Re:Verse passage – Exodus 20:4-6 (day four)

The first and second commandments are very similar…one almost an extension of the other.  Together, they define the starting point of all worldviews.  Either you believe in God or you do not.  Your worldview is then established off of these premises.  These commandments demand ultimate allegiance to God whose existence defines all reality.  Theologian James Orr said, over a century ago, “This explains the radical antagonism between the two worldviews, one believing in God and one not.  Two different starting points for all thought, two different realities—on the one hand silence, on the other hand speech; on the one hand, nihilism, on the other hand, theism, and those in the end are the only two great alternatives.”

These commands also demand exclusivity in worship.  In our politically correct society, exclusivity is not a popular thought.  Tolerance is the word of the day.  Jesus also claims to be exclusive.  Acts 4:12 says, “There is no other name under heaven given among men by which we must be saved.”  God is not saying I am the best among many…He is saying no other gods, I am the only one!

Neutral

Re:Verse passage – Exodus 20:4-6 (day three)

“You shall not make for yourself an idol.”

There are some things, like the second commandment, that are not self-evident, and therefore warrant an explanatory passage—hence Moses’s presentation to Israel of God’s reason for the injuction against graven images. Idolatry is not a neutral phenomenon. Its effect is a closing of the mind and of the will to the unseen side of reality, the spiritual realm. It will never be the case that where idols exist they will not overtake the thinking and the affections of the human person. In a matter of three or four generations, one’s descendants aren’t just uninterested in God, but outright hostile to all things divine. These verses encapsulate the history of Egypt in a few words. In the land of idols, Pharaoh set himself up as an enemy of the Almighty. A destitute people resulted.

God is not Contained

Re:Verse passage – Exodus 20:4-6 (day two) 

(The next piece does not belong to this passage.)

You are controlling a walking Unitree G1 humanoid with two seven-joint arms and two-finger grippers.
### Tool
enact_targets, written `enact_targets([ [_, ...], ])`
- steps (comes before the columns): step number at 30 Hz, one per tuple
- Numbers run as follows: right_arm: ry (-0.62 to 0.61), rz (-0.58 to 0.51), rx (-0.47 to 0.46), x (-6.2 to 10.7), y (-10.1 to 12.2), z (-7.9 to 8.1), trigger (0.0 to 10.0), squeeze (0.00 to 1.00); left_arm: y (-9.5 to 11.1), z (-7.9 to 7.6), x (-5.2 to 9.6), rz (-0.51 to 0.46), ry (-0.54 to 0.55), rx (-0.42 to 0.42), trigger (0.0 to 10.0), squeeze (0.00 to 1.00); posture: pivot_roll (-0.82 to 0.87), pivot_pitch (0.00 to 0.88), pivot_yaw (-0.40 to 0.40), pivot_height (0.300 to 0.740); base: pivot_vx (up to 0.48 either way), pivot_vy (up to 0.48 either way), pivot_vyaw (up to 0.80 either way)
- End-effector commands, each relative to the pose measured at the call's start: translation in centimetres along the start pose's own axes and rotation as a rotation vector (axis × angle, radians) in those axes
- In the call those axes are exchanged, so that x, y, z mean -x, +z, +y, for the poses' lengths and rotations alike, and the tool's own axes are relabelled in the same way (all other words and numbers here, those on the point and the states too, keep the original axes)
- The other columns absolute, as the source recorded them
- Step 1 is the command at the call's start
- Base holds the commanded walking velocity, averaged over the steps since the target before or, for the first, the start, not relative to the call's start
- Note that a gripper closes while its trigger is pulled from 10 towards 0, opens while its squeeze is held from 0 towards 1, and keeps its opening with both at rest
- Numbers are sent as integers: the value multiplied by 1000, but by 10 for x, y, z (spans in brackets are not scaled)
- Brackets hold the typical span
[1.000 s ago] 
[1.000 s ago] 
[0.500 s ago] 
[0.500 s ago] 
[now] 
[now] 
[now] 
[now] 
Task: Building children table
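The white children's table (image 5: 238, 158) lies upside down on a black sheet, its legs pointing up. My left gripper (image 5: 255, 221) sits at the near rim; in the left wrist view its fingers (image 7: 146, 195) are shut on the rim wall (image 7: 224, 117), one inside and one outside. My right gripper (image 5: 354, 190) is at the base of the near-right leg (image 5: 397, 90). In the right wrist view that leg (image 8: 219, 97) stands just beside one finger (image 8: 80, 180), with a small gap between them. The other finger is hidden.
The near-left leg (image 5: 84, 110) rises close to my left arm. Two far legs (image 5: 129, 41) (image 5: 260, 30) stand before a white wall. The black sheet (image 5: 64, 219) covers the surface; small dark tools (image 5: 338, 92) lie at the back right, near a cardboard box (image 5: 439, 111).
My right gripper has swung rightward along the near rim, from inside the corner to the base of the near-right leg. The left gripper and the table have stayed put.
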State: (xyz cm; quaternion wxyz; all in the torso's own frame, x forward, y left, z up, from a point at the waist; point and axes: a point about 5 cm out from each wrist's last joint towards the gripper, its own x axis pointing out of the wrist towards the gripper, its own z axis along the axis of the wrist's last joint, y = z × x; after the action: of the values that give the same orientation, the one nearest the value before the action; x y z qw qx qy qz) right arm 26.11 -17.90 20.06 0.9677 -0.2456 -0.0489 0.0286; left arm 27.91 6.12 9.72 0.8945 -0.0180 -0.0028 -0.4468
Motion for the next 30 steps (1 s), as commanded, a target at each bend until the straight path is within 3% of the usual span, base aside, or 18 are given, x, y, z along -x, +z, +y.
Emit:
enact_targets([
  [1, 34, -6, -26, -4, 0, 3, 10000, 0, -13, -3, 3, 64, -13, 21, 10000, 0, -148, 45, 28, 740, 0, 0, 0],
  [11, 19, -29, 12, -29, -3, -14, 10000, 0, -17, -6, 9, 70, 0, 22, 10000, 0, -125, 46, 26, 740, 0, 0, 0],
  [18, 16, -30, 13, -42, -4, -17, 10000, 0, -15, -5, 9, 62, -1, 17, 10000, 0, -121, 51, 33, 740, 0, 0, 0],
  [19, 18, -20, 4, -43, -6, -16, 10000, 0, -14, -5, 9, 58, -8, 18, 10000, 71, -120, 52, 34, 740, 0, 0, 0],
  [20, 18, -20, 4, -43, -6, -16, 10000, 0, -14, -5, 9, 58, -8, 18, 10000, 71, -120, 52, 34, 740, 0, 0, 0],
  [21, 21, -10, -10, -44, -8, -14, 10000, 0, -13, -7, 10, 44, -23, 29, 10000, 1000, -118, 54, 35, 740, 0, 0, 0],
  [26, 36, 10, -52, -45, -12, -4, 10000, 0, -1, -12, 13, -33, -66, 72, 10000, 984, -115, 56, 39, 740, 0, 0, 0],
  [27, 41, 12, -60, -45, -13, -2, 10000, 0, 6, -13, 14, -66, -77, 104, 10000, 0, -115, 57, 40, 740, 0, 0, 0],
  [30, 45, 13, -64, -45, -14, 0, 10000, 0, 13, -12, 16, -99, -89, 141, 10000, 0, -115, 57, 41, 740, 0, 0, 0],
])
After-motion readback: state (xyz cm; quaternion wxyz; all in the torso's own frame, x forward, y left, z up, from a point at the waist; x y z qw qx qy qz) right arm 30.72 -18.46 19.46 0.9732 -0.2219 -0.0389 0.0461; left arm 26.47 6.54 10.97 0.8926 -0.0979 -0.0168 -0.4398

“You shall not make for yourself an idol, or any likeness of what is in heaven above or on the earth beneath or in the water under the earth. You shall not worship them or serve them; for I, the Lord your God, am a jealous God, visiting the iniquity of the fathers on the children, on the third and the fourth generations of those who hate Me, but showing lovingkindness to thousands, to those who love Me and keep My commandments.

This command has a very contextual to its original audience, and a broader application for the rest of us. The Lord was speaking directly to a people who had come from a land filled with images, statutes, monuments all with some imbued power the Egyptians believed they possessed. The people of Israel were being cautioned away from that type of worship. God will not be contained in a object.

Our warning is simple, and yet we still are in the idol business today. It may not look as overt as a golden calf, but how we idolize fame, fortune, possessions. They very quickly take the place that should be reserved for God. Don’t miss the promise of God’s lovingkindness promised to us that obey. Keep focused.